▶ Exercise
If a line in the entries below contains "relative", copy it.

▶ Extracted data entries
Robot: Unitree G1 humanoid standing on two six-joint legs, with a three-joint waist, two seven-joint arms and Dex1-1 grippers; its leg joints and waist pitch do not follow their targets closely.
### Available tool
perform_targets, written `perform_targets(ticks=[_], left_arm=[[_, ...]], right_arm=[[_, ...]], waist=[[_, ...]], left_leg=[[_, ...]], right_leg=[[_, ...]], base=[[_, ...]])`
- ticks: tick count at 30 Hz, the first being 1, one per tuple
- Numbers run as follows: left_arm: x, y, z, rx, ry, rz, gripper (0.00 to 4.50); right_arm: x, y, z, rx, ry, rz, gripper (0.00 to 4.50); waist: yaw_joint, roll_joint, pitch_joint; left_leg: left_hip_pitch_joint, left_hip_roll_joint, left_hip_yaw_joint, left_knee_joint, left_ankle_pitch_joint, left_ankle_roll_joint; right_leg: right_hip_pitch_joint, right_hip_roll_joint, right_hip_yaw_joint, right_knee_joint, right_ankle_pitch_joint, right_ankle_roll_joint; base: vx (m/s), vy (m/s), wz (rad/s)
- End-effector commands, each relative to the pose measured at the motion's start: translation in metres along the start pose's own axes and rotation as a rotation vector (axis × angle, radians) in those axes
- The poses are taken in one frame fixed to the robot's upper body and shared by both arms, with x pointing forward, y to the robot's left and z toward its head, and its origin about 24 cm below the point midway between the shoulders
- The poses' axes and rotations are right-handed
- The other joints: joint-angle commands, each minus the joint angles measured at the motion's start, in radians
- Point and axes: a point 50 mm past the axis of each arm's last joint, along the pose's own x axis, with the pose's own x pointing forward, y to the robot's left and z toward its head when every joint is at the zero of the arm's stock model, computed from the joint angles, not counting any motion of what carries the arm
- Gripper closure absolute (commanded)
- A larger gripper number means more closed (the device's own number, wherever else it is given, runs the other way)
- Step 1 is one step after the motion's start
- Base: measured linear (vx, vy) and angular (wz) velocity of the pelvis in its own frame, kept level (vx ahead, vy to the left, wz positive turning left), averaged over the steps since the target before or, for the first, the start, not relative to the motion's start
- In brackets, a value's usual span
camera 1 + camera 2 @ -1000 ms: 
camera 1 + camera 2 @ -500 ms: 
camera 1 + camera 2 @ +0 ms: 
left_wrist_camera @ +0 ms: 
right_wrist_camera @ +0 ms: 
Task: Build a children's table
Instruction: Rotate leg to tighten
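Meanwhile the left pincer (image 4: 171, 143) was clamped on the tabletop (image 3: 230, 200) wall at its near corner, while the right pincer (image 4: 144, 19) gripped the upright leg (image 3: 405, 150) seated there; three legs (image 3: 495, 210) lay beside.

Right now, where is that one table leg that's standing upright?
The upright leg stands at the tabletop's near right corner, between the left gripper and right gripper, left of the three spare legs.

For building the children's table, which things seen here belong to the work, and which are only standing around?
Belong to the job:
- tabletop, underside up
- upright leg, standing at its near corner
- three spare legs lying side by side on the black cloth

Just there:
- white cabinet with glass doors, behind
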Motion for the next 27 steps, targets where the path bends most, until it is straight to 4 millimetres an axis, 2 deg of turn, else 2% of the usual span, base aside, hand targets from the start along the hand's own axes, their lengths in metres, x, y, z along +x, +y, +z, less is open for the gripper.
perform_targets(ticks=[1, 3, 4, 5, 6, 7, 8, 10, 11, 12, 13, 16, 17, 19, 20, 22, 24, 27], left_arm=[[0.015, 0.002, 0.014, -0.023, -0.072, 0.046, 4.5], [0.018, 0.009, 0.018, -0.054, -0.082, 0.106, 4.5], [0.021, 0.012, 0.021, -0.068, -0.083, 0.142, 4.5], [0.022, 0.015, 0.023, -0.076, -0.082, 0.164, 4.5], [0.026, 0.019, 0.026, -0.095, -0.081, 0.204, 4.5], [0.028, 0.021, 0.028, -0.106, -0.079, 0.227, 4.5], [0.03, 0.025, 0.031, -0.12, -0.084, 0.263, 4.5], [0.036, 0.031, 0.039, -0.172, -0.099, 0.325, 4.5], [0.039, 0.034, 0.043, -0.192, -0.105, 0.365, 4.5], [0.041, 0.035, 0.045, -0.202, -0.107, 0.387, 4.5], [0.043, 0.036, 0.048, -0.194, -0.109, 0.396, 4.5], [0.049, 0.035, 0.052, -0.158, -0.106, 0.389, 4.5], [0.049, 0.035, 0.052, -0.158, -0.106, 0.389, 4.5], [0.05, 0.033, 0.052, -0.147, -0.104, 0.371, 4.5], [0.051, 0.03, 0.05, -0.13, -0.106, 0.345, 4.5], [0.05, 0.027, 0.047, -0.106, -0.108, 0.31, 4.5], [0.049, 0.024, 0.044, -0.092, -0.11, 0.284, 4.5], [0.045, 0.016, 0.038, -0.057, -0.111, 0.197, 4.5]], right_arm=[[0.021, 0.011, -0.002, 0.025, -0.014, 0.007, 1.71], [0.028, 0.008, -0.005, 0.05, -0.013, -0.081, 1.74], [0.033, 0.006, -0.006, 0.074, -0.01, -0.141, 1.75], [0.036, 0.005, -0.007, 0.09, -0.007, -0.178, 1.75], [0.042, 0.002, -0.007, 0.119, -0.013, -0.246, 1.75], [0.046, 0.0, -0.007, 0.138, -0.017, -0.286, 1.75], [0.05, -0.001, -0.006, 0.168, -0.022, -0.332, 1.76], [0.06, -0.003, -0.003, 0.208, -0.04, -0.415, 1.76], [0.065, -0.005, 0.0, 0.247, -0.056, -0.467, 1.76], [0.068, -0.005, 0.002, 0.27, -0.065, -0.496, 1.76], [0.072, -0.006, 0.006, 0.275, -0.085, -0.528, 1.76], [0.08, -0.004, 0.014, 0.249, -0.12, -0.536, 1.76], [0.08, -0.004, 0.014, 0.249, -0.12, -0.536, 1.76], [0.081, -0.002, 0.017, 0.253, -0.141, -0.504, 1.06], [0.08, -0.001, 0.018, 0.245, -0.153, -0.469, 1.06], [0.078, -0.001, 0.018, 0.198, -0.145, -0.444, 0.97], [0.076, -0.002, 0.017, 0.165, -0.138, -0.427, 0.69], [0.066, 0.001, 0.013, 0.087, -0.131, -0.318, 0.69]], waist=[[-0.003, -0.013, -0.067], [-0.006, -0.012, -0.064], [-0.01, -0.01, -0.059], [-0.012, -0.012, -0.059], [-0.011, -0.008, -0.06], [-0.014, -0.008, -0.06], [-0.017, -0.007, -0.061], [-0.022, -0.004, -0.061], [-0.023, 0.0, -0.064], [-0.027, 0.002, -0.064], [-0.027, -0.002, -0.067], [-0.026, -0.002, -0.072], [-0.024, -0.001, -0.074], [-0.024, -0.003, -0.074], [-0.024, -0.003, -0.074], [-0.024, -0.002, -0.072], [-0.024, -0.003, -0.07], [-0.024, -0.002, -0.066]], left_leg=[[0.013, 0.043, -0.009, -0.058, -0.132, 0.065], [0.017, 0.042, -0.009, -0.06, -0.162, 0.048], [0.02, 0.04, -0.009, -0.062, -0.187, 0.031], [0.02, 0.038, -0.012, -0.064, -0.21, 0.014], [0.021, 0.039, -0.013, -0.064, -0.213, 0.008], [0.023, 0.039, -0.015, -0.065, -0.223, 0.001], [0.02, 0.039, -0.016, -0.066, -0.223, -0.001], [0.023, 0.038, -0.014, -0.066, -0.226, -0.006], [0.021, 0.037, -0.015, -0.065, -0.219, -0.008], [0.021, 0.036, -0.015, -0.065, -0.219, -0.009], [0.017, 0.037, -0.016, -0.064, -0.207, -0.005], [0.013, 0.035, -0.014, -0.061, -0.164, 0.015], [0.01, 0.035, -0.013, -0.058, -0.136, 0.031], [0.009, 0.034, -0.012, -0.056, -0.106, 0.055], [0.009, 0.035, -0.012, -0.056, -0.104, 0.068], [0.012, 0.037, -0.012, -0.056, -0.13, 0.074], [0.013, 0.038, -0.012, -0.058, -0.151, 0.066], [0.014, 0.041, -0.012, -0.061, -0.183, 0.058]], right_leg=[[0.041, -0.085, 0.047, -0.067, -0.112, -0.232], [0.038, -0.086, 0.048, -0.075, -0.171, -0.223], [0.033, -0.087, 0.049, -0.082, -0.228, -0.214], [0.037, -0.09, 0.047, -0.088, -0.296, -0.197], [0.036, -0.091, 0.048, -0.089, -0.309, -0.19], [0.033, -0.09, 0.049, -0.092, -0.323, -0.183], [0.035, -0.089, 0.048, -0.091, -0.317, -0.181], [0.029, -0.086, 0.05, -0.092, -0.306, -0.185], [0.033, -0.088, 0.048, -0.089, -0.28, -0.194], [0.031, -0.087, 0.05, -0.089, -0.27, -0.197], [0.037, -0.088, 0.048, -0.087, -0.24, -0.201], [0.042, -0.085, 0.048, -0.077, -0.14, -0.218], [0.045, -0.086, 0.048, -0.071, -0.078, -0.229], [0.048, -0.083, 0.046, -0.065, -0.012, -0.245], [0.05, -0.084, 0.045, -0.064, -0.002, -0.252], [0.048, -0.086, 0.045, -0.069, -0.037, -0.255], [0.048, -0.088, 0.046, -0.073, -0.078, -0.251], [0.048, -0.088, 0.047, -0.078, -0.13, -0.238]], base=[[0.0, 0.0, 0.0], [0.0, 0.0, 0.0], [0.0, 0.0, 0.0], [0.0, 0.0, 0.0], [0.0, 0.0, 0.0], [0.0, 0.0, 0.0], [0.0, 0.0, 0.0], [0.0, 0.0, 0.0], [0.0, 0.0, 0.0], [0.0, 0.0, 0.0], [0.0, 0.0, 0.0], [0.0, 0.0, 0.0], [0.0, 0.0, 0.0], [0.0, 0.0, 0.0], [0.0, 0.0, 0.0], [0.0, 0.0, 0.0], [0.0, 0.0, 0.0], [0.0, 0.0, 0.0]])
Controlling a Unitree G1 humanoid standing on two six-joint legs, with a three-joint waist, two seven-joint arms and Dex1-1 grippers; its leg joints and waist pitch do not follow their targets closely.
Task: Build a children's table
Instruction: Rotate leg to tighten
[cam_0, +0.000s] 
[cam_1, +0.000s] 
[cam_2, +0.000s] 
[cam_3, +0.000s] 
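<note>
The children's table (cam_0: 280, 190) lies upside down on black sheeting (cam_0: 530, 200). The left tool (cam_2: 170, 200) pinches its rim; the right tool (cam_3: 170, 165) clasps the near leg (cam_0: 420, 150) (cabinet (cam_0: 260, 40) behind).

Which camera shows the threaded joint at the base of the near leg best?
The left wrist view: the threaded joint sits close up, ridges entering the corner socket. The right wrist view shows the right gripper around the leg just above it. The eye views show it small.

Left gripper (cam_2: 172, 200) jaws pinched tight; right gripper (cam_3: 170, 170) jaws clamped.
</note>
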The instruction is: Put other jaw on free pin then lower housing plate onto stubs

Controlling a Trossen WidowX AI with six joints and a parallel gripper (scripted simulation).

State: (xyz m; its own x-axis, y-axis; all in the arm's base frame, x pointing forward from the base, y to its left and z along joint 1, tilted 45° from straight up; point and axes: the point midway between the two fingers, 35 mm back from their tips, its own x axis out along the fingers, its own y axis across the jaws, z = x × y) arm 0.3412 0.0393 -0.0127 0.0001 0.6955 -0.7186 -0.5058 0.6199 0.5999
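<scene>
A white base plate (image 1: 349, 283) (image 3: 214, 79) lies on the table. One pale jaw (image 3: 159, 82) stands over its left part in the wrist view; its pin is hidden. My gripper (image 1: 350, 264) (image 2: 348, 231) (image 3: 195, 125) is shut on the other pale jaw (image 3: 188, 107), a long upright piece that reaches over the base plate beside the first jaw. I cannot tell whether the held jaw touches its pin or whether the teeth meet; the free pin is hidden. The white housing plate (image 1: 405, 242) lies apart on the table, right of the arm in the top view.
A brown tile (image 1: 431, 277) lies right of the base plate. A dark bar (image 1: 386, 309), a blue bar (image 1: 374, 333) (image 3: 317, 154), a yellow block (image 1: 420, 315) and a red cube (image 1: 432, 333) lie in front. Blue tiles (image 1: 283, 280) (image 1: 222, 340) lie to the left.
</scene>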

▶ Result below
- End-effector commands, each relative to the pose measured at the motion's start: translation in metres along the start pose's own axes and rotation as a rotation vector (axis × angle, radians) in those axes
- Base: measured linear (vx, vy) and angular (wz) velocity of the pelvis in its own frame, kept level (vx ahead, vy to the left, wz positive turning left), averaged over the steps since the target before or, for the first, the start, not relative to the motion's start

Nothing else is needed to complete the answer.